*ASSIGNMENT*:
The full listing should be set down exactly as it reads.

*DATA PROVIDED*:
- Opening Delimiter -

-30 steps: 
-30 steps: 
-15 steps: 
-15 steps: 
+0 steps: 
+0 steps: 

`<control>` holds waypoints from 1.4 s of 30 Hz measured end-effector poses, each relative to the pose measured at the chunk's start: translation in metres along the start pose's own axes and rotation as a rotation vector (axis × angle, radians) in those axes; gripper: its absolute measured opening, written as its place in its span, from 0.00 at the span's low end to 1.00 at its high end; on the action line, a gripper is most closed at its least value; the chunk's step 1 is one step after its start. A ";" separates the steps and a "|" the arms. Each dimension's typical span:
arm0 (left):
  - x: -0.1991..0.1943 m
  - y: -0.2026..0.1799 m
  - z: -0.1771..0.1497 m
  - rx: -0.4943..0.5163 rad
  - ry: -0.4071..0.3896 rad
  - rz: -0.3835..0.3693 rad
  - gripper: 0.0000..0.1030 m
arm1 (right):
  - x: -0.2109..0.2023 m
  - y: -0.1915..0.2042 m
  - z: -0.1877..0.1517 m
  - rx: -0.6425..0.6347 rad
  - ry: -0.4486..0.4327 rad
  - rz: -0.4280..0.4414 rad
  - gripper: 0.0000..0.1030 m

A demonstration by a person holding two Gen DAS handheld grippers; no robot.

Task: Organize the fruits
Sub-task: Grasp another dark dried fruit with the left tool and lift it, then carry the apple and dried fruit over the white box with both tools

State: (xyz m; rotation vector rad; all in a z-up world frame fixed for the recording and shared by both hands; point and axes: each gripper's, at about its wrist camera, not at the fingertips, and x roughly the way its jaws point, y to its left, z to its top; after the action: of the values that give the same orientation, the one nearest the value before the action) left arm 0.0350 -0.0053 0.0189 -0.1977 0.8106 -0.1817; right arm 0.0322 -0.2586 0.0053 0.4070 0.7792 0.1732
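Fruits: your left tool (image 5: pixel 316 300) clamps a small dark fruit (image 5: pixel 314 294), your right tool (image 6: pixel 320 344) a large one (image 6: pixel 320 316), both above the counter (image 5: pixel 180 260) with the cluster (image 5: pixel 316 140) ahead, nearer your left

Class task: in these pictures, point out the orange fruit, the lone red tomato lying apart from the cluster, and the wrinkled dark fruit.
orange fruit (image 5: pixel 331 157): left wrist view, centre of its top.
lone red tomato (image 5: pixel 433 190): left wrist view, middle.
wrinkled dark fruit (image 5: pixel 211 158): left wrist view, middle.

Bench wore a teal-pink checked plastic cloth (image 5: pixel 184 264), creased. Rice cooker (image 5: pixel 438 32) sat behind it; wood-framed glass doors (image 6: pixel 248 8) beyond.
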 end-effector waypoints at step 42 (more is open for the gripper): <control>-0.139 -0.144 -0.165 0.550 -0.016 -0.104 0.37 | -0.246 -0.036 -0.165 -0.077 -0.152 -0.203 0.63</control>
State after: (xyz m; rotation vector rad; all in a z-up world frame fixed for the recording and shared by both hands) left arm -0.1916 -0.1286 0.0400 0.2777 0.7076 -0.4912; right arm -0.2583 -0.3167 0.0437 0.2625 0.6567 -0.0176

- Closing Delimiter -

*ANSWER BOX*:
-30 steps: 
-30 steps: 
-15 steps: 
-15 steps: 
+0 steps: 
+0 steps: 

`<control>` holds waypoints from 1.4 s of 30 Hz measured end-effector poses, each relative to the pose measured at the chunk's start: translation in metres along the start pose's own axes and rotation as a rotation vector (axis × angle, radians) in those axes; gripper: its absolute measured opening, written as its place in its span, from 0.00 at the span's low end to 1.00 at its high end; on the action line, a gripper is most closed at its least value; the chunk's step 1 is one step after its start. A ";" separates the steps and a "|" the arms. Each dimension's typical span:
arm0 (left):
  - x: -0.1991..0.1943 m
  - y: -0.2026..0.1799 m
  - z: -0.1771..0.1497 m
  - rx: -0.4943..0.5163 rad
  - ry: -0.4071..0.3896 rad
  - rz: -0.3835..0.3693 rad
  - gripper: 0.0000..0.1030 m
arm1 (right):
  - x: -0.2109..0.2023 m
  - y: -0.1915..0.2042 m
  - z: -0.1877..0.1517 m
  - rx: -0.6425..0.6347 rad
  - ry: -0.4486..0.4327 rad
  - rz: -0.4280..0.4414 rad
  - gripper: 0.0000..0.1030 m

A demonstration by a person holding two Gen DAS handheld grippers; no robot.

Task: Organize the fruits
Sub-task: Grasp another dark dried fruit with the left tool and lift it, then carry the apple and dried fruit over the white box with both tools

State: (xyz m; rotation vector rad; all in a z-up world frame fixed for the recording and shared by both hands; point and axes: each gripper's, at about its wrist camera, not at the fingertips, and x roughly the way its jaws point, y to its left, z to its top; after the action: of the values that give the same orientation, the one nearest the value before the action) left arm 0.0350 -0.0053 0.0189 -0.1977 0.8106 -0.1817; right arm 0.0322 -0.2586 0.0053 0.4070 0.7792 0.1732
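Fruits: your left tool (image 5: pixel 316 300) clamps a small dark fruit (image 5: pixel 314 294), your right tool (image 6: pixel 320 344) a large one (image 6: pixel 320 316), both above the counter (image 5: pixel 180 260) with the cluster (image 5: pixel 316 140) ahead, nearer your left

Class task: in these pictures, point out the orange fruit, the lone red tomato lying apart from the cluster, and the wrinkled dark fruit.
orange fruit (image 5: pixel 331 157): left wrist view, centre of its top.
lone red tomato (image 5: pixel 433 190): left wrist view, middle.
wrinkled dark fruit (image 5: pixel 211 158): left wrist view, middle.

Bench wore a teal-pink checked plastic cloth (image 5: pixel 184 264), creased. Rice cooker (image 5: pixel 438 32) sat behind it; wood-framed glass doors (image 6: pixel 248 8) beyond.
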 end-effector waypoints at step 42 (more is open for the gripper): <control>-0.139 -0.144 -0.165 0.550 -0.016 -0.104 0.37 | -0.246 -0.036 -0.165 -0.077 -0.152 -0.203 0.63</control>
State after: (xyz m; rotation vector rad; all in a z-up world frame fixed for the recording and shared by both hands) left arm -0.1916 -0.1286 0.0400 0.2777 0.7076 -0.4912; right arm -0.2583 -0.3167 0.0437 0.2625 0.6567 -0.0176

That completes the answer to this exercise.